= Philip Burlamachi =

British banker (1575–1644)

Philip Burlamachi (1575 - 1644) was a major financial intermediary of King Charles I of England, and is remembered as the inventor of the concept of a central bank.

Burlamachi was born Sedan, France. His family was of Italian origin, exiled descendants of the Lucchese Francesco Burlamacchi. He is known to have been in England for at least 30 years (since at least 1605) where he became naturalised by an Act of Parliament.

In 1621, Burlamachi acted on behalf of the City of London Merchants, collecting money from foreign merchants and transferring it to the Privy Council; "Whereas you have undertaken the collecting of such moneys as were thought reasonable and meet for the merchants strangers residing within the City of London and the outports, to contribute towards the expedition against pirates." He was entrusted the sum of £30,000 on behalf of the Privy Council with bills of exchange for the service of an army for the States of the United Provinces or 'direct the employment them as he shall think'.
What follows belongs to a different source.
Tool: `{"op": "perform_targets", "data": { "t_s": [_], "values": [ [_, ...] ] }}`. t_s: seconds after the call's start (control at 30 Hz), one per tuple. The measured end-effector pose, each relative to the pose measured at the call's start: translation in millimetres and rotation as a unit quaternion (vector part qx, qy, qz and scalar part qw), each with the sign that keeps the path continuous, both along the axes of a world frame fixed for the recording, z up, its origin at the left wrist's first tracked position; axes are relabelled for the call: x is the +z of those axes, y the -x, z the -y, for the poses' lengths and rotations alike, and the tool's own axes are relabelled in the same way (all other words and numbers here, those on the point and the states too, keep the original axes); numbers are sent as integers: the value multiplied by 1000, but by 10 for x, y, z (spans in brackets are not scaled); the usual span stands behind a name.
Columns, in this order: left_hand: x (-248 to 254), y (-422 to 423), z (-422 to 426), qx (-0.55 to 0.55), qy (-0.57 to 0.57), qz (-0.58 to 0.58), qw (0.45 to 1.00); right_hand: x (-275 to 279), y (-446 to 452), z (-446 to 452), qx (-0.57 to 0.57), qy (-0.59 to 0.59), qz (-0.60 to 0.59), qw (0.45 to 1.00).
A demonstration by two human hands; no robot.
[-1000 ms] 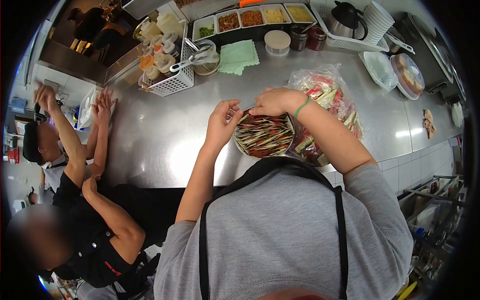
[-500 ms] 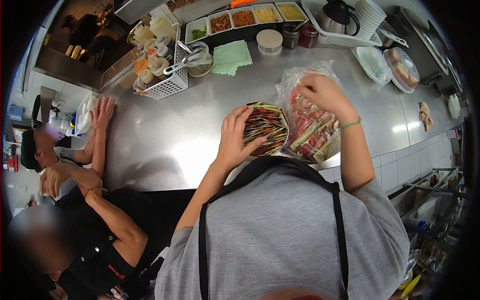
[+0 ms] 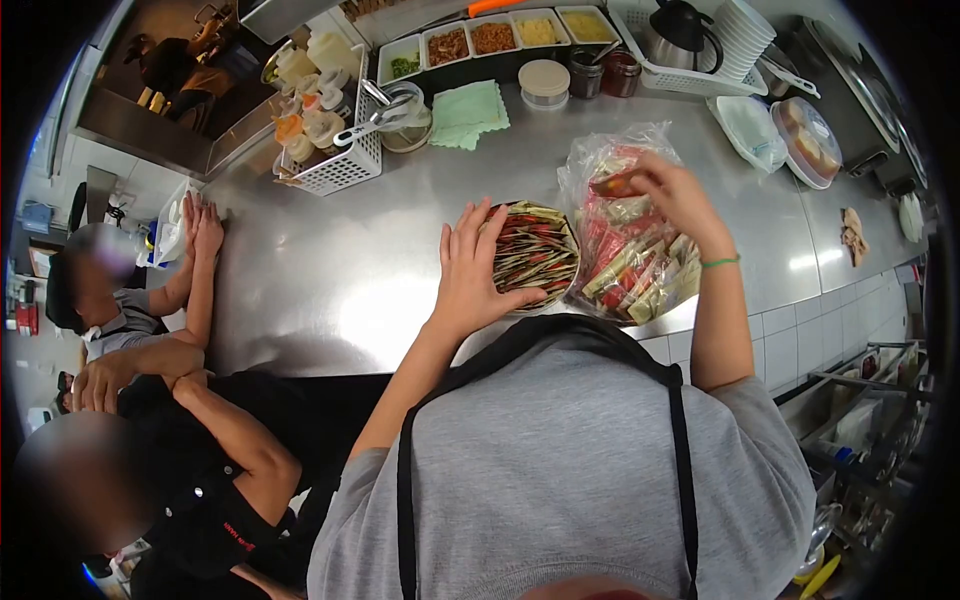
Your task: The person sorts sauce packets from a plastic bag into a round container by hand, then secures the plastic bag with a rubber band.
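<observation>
A round container (image 3: 534,256) full of upright, tightly packed sachets stands on the steel counter near its front edge. My left hand (image 3: 473,264) rests against its left side, fingers apart and thumb over the rim. To the right lies a clear plastic bag (image 3: 636,262) of red and gold sachets. Over the bag's upper part is my right hand (image 3: 678,199), a green band round its wrist, its thumb and fingertips closed on a red sachet (image 3: 614,184).
A white basket (image 3: 345,169) of squeeze bottles, a green cloth (image 3: 469,115), a lidded tub (image 3: 545,85) and topping trays (image 3: 492,40) line the back. Plastic boxes (image 3: 806,142) lie at right. Two people stand at left, one with hands (image 3: 203,226) on the counter.
My right hand has moved from the round container to the bag and now holds a red sachet. My left hand has opened out along the container's left side.
</observation>
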State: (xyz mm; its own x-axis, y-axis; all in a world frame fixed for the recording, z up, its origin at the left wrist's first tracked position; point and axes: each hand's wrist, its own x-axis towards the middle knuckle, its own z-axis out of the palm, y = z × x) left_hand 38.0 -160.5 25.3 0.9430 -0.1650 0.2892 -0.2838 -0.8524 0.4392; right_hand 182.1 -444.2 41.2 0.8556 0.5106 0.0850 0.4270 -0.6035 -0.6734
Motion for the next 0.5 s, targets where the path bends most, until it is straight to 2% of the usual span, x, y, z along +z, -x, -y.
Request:
{"op": "perform_targets", "data": {
  "t_s": [0.07,0.1,0.13,0.17,0.2,0.37,0.43,0.47,0.5],
  "values": [
    [141,-36,20,-43,-37,-29,998,144,-3,96,-88,-125,-47,987],
    [176,-75,31,-85,-73,-54,992,202,6,101,-91,-125,-48,987],
    [177,-113,57,-88,-72,-54,992,261,14,79,-108,-199,-69,972],
    [175,-154,99,-128,-134,-71,980,297,22,54,-123,-271,-89,950],
    [174,-194,135,-167,-197,-88,962,288,27,27,-124,-271,-88,951],
    [131,-274,221,-136,-175,-85,971,101,62,-93,-90,-282,-121,947],
    [94,-352,280,1,-157,-56,986,82,84,-116,-79,-281,-126,948],
    [116,-412,256,2,-157,-56,986,94,93,-111,-92,-279,-127,947],
    [177,-498,219,44,-159,-113,980,110,95,-99,-104,-276,-126,947]
  ]
}}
He worked extensively with his brother in law Philip Calandrini who was his financial representative in Amsterdam. In 1626 Burlamachi and Calandrini offered to stand as guarantor for £58,400 for Charles I.
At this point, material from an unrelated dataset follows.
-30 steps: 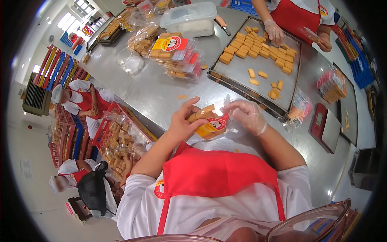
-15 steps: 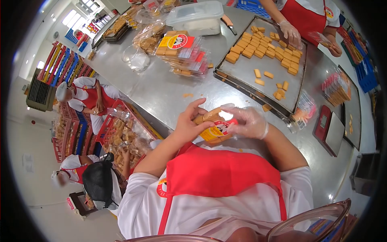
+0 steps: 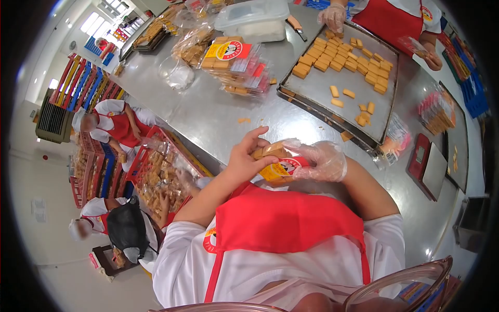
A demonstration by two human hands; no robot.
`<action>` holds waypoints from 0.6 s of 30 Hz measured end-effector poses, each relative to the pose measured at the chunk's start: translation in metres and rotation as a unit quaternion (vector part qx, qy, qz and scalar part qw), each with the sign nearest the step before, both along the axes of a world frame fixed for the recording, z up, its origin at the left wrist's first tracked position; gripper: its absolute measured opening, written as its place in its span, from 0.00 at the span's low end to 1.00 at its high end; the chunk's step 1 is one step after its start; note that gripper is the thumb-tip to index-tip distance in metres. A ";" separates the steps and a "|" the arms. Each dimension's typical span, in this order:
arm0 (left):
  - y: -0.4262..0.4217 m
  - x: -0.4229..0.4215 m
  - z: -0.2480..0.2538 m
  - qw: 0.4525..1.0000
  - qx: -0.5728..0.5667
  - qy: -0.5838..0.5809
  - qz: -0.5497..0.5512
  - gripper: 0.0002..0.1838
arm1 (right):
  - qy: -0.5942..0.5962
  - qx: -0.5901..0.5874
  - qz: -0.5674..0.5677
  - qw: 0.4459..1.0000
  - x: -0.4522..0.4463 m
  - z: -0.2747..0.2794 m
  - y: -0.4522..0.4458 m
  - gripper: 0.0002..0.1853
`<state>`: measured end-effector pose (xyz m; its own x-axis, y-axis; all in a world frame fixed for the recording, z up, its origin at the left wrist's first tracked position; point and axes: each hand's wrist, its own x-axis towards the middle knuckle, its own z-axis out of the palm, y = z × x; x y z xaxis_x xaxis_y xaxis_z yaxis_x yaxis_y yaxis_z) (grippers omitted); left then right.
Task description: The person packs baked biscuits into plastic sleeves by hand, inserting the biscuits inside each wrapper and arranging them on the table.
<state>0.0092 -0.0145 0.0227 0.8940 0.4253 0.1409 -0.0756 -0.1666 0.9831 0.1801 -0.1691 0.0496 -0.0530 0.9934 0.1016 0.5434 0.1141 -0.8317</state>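
Observation:
Between my hands, close to my apron, is a clear bag of biscuits (image 3: 283, 169) with a red and yellow label. My bare left hand (image 3: 249, 158) grips its left side, thumb across the front. On the other side my right hand (image 3: 325, 162), in a clear plastic glove, has its fingers closed at the bag's upper right edge. Plastic film partly hides those fingertips. Beyond my hands, a metal baking tray (image 3: 317, 96) carries rows of small golden biscuits (image 3: 332, 54) and some loose pieces. A stack of labelled biscuit bags (image 3: 236, 62) lies at the far left of the tray.
A lidded plastic container (image 3: 252, 23) and a knife (image 3: 297, 28) lie at the back. To the right are a red scale (image 3: 426, 164) and packed bags (image 3: 435, 112). A co-worker's gloved hand (image 3: 333, 16) is over the tray's far corner. Left, people work around a red crate (image 3: 156, 182).
The bag has turned slightly in my hands, and my right fingers have shifted along its top edge. Across the table, the co-worker's gloved hand has moved left to the tray's far corner.

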 end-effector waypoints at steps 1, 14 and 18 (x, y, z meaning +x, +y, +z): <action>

Burlamachi proposed the idea of a national clearing bank. This is the first known proposal for a central bank, where the word bank is first used for "a bank for the payment of all large sums of which shall be negotiated". He did concede "the proposal has been formerly made." The idea was originally discussed in the year 1636 and 58 years later, in 1694, the Bank of England was first formed.
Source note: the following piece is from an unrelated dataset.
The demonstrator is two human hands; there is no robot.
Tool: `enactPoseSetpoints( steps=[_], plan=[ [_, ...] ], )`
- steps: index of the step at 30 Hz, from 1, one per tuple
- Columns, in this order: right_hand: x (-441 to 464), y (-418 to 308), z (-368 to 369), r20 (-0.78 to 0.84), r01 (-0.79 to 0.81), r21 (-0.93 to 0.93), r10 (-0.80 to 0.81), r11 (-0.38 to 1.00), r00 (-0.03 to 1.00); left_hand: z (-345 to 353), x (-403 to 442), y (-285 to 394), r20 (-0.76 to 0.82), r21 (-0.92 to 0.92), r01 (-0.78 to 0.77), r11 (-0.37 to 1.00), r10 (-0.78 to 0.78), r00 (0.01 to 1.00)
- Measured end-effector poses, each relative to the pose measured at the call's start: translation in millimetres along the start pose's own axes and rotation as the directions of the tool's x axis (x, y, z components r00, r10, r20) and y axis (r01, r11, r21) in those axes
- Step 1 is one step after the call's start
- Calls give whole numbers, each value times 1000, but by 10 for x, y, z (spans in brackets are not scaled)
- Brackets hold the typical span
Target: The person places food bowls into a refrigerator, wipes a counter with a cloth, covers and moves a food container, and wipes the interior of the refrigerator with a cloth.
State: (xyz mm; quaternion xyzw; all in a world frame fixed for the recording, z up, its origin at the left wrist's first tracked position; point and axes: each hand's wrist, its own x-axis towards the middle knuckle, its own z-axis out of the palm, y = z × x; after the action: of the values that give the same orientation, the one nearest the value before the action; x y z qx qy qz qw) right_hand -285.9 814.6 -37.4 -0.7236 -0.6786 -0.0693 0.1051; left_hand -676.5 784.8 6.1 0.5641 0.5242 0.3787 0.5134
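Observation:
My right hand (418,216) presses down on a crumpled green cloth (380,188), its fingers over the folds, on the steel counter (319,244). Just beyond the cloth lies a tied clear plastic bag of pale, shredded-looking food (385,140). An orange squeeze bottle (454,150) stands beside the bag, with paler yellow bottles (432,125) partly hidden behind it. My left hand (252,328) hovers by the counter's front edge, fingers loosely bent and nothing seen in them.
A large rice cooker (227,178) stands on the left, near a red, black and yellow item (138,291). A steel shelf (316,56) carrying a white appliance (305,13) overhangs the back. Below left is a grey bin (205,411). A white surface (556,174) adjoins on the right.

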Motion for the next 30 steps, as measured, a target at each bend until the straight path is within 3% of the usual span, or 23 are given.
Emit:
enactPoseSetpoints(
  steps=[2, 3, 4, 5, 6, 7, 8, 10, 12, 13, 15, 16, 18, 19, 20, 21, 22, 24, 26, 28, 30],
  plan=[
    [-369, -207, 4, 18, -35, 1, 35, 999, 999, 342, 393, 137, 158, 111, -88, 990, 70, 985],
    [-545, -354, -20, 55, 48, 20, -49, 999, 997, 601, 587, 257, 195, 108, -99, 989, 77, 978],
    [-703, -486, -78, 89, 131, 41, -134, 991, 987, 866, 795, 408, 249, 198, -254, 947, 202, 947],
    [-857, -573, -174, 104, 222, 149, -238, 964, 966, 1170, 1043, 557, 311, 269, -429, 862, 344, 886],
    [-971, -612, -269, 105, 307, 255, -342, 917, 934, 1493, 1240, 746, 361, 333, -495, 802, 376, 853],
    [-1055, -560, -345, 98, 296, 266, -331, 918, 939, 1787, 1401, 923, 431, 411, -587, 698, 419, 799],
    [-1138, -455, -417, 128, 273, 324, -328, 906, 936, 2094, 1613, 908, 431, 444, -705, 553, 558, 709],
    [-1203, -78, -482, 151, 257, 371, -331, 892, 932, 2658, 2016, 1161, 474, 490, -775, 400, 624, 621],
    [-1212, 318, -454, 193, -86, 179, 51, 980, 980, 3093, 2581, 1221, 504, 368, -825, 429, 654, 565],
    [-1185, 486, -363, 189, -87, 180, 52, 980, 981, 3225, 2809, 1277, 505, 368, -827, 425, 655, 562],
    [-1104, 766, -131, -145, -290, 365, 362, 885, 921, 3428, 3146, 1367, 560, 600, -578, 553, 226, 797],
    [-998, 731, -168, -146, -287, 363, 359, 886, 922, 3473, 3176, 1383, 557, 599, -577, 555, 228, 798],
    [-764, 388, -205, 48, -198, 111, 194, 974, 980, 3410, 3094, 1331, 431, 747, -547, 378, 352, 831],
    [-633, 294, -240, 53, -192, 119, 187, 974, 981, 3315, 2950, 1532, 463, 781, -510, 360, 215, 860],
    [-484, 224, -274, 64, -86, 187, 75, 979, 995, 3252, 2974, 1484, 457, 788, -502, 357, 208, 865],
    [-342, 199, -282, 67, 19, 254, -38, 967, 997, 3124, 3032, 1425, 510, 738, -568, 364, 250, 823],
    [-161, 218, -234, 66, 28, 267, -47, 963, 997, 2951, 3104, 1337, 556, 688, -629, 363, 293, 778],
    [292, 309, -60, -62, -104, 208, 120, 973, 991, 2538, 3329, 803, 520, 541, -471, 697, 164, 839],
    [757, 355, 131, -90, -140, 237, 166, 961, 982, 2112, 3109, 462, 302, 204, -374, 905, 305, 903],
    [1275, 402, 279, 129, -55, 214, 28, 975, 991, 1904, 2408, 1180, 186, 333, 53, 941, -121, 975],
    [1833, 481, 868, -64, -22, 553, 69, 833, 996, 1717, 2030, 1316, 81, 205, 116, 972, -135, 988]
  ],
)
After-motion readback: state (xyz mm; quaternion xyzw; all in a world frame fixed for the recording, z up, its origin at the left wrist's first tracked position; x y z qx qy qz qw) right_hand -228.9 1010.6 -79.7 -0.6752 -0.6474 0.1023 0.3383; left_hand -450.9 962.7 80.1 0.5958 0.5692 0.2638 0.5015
Burlamachi is also known for financing the East India Company. and as Postmaster of Foreign posts from 1637 to 1642.

During the Anglo-French War (1627-1629), Burlamachi loaned Charles I the sum of £70,000. Burlamachi was involved in schemes with Philip Calandrini to raise loans for Charles on the security of royal jewels, including the "Three Brothers". The king's inability to repay Burlamachi caused him to go bankrupt in England in 1633.